## Task requirements
Extract exactly those lines that lie between the start of the material and the line with "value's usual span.", including both boundary lines and no others.

== Segment start ==

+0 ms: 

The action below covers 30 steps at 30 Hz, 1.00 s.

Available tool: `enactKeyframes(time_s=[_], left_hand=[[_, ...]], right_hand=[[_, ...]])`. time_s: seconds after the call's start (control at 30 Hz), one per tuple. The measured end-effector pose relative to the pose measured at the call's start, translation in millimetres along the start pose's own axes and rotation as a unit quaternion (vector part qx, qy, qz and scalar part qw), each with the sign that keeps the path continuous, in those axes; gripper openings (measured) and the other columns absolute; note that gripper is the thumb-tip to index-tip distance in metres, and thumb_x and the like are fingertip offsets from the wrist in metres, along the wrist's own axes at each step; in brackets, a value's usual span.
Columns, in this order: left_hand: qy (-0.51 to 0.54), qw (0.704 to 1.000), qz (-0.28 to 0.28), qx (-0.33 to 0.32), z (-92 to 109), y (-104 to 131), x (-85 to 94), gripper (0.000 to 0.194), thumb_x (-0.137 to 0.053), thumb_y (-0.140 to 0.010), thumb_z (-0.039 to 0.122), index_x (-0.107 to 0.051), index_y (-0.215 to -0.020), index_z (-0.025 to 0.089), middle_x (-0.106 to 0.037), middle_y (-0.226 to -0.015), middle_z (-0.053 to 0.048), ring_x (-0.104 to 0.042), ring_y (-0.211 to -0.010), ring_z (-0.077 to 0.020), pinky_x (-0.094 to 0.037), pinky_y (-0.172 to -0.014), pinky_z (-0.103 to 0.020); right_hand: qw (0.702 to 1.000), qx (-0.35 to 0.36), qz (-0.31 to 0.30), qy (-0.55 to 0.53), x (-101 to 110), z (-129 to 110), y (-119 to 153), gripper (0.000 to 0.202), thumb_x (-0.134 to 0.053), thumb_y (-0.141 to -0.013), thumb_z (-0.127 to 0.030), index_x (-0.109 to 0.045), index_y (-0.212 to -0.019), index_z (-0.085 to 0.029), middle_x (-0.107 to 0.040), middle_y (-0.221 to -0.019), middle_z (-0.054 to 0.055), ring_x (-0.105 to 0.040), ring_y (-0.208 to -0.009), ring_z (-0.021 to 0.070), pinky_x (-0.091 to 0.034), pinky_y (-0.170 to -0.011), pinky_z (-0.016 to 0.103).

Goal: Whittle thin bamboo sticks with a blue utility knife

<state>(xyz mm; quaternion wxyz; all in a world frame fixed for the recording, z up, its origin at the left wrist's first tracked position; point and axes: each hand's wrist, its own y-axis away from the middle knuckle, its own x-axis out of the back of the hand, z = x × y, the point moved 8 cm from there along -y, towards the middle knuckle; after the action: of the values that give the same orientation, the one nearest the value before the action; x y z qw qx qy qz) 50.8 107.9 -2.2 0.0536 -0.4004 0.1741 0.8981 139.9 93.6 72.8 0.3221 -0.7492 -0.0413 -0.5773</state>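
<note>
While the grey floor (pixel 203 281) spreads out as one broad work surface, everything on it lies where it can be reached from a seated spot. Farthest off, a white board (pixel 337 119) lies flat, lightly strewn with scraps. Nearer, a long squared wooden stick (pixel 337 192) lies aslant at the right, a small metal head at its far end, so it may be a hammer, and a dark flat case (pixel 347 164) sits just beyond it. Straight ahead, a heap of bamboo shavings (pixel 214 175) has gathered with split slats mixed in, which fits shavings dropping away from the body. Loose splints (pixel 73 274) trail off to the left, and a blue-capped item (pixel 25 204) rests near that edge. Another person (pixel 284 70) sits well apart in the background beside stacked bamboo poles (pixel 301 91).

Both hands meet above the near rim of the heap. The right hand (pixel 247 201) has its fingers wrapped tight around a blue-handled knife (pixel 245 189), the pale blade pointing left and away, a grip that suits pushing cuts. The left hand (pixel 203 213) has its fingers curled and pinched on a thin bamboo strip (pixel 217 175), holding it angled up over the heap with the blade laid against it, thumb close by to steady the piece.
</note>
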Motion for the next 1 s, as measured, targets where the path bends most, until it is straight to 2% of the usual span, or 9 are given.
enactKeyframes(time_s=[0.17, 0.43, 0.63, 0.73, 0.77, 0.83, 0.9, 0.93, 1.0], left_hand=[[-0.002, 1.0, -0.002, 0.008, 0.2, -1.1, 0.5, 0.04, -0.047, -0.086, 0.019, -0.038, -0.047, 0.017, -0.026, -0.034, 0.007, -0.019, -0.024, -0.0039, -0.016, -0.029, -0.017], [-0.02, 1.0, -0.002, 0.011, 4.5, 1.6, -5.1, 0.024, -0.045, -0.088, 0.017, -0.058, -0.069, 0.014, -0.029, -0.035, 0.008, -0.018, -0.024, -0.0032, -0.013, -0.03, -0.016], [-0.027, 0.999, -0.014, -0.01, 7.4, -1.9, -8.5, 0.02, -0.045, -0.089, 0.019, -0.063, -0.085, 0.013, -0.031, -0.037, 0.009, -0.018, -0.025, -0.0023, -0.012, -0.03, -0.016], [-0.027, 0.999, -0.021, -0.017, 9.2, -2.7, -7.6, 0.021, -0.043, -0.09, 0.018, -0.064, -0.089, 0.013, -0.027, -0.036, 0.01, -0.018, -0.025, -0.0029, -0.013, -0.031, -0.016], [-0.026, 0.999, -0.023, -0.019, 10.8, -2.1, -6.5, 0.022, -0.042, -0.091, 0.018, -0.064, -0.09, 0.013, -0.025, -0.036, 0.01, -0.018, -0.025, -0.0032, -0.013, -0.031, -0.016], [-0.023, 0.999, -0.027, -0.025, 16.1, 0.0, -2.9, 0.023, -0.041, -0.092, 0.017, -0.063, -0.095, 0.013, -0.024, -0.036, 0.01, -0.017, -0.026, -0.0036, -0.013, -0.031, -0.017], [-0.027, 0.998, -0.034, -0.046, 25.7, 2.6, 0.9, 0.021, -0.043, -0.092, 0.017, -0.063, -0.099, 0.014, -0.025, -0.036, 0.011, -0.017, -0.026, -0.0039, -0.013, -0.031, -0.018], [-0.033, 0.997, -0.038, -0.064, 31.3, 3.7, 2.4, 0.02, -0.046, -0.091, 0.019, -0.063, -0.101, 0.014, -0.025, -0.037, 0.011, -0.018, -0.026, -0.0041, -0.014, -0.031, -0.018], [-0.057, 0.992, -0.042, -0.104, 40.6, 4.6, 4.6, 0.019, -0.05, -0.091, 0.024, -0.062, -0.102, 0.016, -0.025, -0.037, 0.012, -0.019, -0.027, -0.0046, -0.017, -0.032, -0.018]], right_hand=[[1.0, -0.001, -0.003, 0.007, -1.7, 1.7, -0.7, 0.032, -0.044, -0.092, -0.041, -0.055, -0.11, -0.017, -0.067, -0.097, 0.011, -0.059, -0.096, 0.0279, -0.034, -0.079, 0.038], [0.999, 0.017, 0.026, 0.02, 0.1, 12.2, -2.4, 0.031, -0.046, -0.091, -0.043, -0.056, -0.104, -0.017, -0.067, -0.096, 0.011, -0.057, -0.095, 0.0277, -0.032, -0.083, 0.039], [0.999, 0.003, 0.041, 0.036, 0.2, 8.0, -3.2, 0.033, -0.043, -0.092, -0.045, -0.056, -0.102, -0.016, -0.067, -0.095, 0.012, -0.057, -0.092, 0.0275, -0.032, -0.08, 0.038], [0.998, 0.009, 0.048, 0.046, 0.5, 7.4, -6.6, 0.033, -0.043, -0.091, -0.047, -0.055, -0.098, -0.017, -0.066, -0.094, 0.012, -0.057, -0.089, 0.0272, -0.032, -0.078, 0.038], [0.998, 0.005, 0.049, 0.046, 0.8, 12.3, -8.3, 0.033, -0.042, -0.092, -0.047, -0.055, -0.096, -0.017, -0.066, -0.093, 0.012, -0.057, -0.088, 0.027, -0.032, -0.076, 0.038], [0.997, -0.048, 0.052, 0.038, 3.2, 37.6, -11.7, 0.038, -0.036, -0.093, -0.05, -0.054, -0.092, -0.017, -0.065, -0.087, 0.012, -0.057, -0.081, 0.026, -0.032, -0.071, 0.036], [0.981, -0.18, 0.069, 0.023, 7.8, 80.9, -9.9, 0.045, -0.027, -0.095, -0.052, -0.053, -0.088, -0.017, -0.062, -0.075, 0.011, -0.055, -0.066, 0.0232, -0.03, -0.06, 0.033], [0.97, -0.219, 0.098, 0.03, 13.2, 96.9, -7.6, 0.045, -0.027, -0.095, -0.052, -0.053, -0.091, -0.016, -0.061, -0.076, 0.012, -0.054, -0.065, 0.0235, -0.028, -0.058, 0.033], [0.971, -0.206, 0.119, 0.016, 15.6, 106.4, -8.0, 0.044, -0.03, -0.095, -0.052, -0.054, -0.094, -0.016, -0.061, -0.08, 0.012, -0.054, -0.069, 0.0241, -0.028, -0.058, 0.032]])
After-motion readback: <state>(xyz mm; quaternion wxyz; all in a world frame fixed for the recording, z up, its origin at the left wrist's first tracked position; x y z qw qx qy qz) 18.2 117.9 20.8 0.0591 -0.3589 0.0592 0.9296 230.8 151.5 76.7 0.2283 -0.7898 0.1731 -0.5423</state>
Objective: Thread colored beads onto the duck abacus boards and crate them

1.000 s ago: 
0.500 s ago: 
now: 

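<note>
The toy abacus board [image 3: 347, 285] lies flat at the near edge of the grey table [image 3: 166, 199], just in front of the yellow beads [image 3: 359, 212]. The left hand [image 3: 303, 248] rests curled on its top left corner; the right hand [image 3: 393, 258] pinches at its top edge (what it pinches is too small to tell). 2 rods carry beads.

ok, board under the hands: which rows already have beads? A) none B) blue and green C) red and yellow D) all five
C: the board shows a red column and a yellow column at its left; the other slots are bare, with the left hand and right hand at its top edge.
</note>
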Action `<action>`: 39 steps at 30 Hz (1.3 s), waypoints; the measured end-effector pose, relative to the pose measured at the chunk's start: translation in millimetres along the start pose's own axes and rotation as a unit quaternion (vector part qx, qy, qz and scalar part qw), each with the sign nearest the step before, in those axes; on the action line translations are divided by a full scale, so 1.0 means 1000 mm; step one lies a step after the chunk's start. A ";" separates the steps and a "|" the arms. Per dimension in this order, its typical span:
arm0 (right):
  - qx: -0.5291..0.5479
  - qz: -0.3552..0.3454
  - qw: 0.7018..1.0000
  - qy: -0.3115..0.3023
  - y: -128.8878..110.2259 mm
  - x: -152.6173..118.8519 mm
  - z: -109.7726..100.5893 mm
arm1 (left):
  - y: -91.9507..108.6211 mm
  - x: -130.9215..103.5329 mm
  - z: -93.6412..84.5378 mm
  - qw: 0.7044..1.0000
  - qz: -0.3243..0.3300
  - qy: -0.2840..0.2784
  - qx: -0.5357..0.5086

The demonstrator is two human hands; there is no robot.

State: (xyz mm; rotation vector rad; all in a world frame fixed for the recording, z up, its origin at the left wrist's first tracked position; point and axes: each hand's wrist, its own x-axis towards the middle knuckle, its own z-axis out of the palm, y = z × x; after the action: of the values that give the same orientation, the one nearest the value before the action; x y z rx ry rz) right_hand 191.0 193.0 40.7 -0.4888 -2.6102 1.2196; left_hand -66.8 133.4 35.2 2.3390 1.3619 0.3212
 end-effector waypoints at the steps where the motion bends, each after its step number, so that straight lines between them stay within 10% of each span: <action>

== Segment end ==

## Answer box
+0 ms: 

The action below covers 30 steps at 30 Hz, 1.00 s.

Available tool: `enactKeyframes(time_s=[_], left_hand=[[_, ...]], right_hand=[[_, ...]])`. time_s: seconds after the call's start (control at 30 Hz), one per tuple. The measured end-effector pose relative to the pose measured at the call's start, translation in millimetres along the start pose's own axes and rotation as a unit quaternion (vector part qx, qy, qz and scalar part qw), each with the sign that keeps the path continuous, in those axes; gripper openings (measured) and the other columns absolute; note that gripper is the thumb-tip to index-tip distance in metres, and thumb_x and the like are fingertip offsets from the wrist in metres, along the wrist's own axes at each step; in brackets, a value's usual span.

That finishes the answer to the exercise.